Sherlock found them a cozy little dining room with a spot near the window facing the street. He declined to order any food, but when John's meal came, he did steal a slice of bread and butter from his plate.
"So what do you think about Miss Hopkins?"
"I think the abductor would have had to be very clever to carry someone off without alerting anyone, especially on a busy street in the morning. She would have had to appear to go willingly."
"Perhaps a friend, or someone she thought of as a friend."
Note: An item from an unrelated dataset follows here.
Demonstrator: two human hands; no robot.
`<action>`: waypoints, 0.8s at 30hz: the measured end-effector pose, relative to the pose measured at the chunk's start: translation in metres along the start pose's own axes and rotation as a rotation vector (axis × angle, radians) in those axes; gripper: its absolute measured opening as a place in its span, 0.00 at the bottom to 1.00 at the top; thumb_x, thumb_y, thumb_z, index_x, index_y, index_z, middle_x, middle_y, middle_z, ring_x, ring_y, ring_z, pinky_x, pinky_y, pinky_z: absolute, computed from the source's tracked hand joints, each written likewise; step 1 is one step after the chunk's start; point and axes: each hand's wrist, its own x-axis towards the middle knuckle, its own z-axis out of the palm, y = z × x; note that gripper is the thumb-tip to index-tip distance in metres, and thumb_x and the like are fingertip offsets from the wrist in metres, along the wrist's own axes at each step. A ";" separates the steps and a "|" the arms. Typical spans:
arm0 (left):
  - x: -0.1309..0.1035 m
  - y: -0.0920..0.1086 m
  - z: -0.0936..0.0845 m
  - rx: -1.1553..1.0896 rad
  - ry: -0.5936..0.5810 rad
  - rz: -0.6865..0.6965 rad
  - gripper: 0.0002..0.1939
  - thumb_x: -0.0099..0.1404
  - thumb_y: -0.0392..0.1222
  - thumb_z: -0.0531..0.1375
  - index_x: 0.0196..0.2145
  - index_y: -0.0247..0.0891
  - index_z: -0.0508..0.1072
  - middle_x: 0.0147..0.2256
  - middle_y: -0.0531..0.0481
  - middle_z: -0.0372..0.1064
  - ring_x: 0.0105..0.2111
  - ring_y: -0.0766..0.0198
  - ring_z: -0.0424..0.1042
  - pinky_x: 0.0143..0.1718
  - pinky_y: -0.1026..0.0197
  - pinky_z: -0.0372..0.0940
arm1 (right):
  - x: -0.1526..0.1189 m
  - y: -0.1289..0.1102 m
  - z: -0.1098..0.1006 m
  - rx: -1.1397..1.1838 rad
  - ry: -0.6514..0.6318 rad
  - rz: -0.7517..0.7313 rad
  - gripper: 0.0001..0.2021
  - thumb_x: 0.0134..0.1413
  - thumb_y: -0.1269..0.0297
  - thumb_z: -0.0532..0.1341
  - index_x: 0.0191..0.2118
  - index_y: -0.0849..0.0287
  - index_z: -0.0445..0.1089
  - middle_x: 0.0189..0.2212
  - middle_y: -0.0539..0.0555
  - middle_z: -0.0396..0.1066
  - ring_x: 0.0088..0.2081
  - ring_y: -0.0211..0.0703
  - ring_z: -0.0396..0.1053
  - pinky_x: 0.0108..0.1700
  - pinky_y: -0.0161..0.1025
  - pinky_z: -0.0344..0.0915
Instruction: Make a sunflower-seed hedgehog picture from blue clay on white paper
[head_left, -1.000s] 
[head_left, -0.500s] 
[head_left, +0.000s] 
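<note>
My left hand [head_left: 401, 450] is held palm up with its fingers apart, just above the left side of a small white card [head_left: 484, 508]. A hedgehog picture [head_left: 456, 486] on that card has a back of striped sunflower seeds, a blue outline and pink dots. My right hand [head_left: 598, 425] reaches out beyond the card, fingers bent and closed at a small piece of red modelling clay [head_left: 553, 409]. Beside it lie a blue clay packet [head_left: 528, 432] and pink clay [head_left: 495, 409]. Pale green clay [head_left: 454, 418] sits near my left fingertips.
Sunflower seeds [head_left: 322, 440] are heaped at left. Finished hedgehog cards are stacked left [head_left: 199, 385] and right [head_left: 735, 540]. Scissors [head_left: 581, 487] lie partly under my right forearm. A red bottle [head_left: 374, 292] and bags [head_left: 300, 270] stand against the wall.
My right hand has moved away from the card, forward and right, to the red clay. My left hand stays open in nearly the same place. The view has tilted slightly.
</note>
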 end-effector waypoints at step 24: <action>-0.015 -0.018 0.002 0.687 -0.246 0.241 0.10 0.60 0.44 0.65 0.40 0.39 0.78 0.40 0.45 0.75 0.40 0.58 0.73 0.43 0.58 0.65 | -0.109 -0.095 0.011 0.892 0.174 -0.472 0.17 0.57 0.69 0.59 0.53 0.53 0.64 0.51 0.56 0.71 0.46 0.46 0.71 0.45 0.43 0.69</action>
"Perhaps." Sherlock peered out the window, thinking, always thinking. "I wish we could have seen her rooms intact. I might have been able to see the quality of her mail and whether she burned papers in her fireplace."
"A secret affair?"
Sherlock sighed. "Useless speculation. Are you quite finished? I have someone I wish for you to meet."
John might have wished for a few more minutes to let his meal settle, and to rest from their day-long excursion, but he was plenty used to eating in a rush from the army so he rose without complaint. Sherlock left a generous coin on the table for the meal and tucked John inside another hack. The address he gave the driver was across the Thames in Lambeth.